Growers Object to Partial Dismissal in Dicamba Registration Lawsuit

On Tuesday, the American Soybean Association and Plains Cotton Growers Inc. filed an objection to the Environmental Protection Agency’s request asking the District of Columbia District Court for a partial dismissal of a lawsuit filed by the organizations against the registrations of three dicamba-based herbicides. The plaintiffs claimed that restrictions placed on dicamba use in the registrations were excessive. 

The restrictions on dicamba use in the EPA registration came after the court vacated the dicamba registration in 2020 at the behest of environmental groups. The EPA, dicamba producers, and other organizations argued that the herbicide was a central part of farmer’s plans because many farmers had planted specific dicamba-resistant crops. The court allowed it to be used through the season. The EPA quickly re-registered the dicamba products so that they could be used in the 2021 season with added restrictions disputed in the present lawsuit

In April, the EPA asked the court to dismiss count 2, which alleged that the buffer zones under the Endangered Species Act violate the Administrative Procedure Act, and count 4 which related to the EPA’s ruling that Dicamba use would not have an impact on endangered species.  The EPA in its motion alleged that the plaintiffs did not give the proper 60-day notice before filing a complaint and alleged that the complaint contained other flaws and that its “no effect” and “not likely to adversely affect” determinations were valid.  Additionally, the EPA alleged that the required buffer zones are needed to protect other plants from dicamba. 

In the plaintiffs’ filing they explained that regulations on herbicide applications are under the authority of the Federal Insecticide, Fungicide, and Rodenticide Act (FIRFA), and should be implemented through FIFRA labels and under FIFRA’s judicial review provision. Because of this, the plaintiffs claimed that the lawsuit they filed was not a citizen-suit and did not have the 60-day notice requirement under the Endangered Species Act. 

“While Growers’ case implicates ESA questions, those questions flow from how EPA implemented ESA considerations (species protections) through FIFRA control measures (herbicide application rules) to regulate herbicide end users,” the complaint explained. “Thus because any ESA issues inhere in — and were incorporated into — the FIFRA final actions before the Court, FIFRA supplies subject-matter jurisdiction.”

The plaintiffs also claimed that the Administrative Procedure Act gives additional subject-matter jurisdiction because the dicamba registration is reviewable under that act. The growers further noted that they did provide the notice to the EPA even though it should not be required. 
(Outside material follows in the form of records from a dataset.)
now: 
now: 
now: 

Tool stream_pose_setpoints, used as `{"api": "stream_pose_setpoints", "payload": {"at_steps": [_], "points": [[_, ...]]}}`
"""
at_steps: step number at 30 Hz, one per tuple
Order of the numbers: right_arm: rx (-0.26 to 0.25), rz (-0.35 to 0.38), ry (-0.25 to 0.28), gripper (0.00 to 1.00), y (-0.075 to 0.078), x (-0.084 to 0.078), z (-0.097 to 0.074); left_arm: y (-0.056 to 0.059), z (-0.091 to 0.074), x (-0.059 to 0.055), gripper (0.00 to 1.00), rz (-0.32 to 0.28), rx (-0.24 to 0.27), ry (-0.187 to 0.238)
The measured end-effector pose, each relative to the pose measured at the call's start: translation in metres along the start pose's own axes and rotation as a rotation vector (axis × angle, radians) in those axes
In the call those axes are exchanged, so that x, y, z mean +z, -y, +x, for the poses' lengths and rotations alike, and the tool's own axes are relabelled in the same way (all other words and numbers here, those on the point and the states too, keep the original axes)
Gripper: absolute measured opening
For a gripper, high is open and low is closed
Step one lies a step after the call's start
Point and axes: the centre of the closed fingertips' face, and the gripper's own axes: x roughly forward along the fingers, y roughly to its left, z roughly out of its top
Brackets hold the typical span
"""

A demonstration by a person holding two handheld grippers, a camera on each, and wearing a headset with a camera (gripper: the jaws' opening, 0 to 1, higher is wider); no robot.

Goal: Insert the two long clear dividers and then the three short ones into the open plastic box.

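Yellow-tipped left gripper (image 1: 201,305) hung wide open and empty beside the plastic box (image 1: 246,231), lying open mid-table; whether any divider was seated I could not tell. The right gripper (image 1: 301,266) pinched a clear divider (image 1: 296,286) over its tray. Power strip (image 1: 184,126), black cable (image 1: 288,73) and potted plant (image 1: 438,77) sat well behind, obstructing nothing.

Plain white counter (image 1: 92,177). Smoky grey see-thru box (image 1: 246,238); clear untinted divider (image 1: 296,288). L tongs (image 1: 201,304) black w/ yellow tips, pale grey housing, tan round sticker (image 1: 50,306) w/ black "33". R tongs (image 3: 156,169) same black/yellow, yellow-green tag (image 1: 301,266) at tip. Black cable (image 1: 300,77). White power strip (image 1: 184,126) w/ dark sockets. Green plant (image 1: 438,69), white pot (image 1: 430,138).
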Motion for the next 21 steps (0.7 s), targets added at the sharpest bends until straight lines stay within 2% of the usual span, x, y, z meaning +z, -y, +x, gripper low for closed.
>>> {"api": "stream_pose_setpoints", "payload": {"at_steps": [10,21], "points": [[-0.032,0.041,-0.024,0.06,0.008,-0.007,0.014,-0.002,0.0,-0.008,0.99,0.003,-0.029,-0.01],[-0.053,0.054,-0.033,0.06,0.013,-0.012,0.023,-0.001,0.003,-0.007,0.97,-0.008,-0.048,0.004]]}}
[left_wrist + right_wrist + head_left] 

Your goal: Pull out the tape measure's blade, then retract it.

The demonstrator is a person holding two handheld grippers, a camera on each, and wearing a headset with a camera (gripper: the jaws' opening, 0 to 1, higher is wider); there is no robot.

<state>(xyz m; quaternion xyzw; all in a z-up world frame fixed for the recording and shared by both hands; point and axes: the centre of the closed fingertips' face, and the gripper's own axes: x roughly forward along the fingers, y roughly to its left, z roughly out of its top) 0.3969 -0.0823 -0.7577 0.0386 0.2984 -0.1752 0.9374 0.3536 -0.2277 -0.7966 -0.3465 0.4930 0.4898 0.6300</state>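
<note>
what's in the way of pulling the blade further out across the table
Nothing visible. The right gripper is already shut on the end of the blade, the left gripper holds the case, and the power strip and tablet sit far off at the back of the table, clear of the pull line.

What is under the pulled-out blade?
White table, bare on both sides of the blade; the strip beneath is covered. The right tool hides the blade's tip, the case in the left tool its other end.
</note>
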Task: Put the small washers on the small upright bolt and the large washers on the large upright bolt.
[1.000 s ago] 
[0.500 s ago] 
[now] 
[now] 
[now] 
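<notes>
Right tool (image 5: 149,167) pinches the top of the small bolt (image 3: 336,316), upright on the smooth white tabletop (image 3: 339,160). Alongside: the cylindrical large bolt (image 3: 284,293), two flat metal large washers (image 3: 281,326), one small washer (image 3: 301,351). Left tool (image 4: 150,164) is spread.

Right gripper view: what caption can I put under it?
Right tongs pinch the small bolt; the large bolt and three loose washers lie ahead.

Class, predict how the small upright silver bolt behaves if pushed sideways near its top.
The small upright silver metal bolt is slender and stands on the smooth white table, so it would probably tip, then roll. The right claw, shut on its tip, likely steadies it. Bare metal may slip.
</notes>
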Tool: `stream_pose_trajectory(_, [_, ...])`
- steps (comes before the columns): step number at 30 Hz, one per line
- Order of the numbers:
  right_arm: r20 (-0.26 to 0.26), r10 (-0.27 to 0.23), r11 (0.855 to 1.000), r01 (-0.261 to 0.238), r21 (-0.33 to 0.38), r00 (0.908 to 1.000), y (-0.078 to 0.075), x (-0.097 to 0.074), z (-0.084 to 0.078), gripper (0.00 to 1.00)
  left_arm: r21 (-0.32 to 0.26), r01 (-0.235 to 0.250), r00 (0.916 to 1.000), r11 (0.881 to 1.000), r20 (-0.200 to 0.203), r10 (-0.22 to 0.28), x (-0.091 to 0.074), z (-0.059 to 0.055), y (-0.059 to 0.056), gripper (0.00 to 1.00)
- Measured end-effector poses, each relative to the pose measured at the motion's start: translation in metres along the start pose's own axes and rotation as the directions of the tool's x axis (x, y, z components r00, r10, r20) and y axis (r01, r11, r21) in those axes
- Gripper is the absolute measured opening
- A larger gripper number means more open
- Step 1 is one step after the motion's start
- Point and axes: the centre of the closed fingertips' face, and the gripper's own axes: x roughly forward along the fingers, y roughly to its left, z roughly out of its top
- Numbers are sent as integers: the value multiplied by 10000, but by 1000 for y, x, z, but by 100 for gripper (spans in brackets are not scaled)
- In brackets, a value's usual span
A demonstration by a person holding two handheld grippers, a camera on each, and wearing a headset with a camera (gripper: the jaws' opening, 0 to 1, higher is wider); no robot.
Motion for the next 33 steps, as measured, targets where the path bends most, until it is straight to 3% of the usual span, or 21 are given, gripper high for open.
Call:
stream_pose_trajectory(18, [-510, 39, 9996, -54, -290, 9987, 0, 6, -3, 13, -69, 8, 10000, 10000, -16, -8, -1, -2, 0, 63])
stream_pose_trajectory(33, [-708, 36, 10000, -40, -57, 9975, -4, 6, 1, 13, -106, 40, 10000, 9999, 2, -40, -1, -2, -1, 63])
In their objection, the groups claimed that if the court agrees with the EPA and dismisses the counts they should be allowed to re-file the claims, because of the argument the EPA used for dismissal under the Endangered Species Act. The plaintiffs noted that when a complaint is dismissed because of the notice requirement it must be dismissed without prejudice. 

The plaintiffs are represented by Bradley Arant Boult Cummings LLP, the EPA and individuals associated with it are represented by the Department of Justice.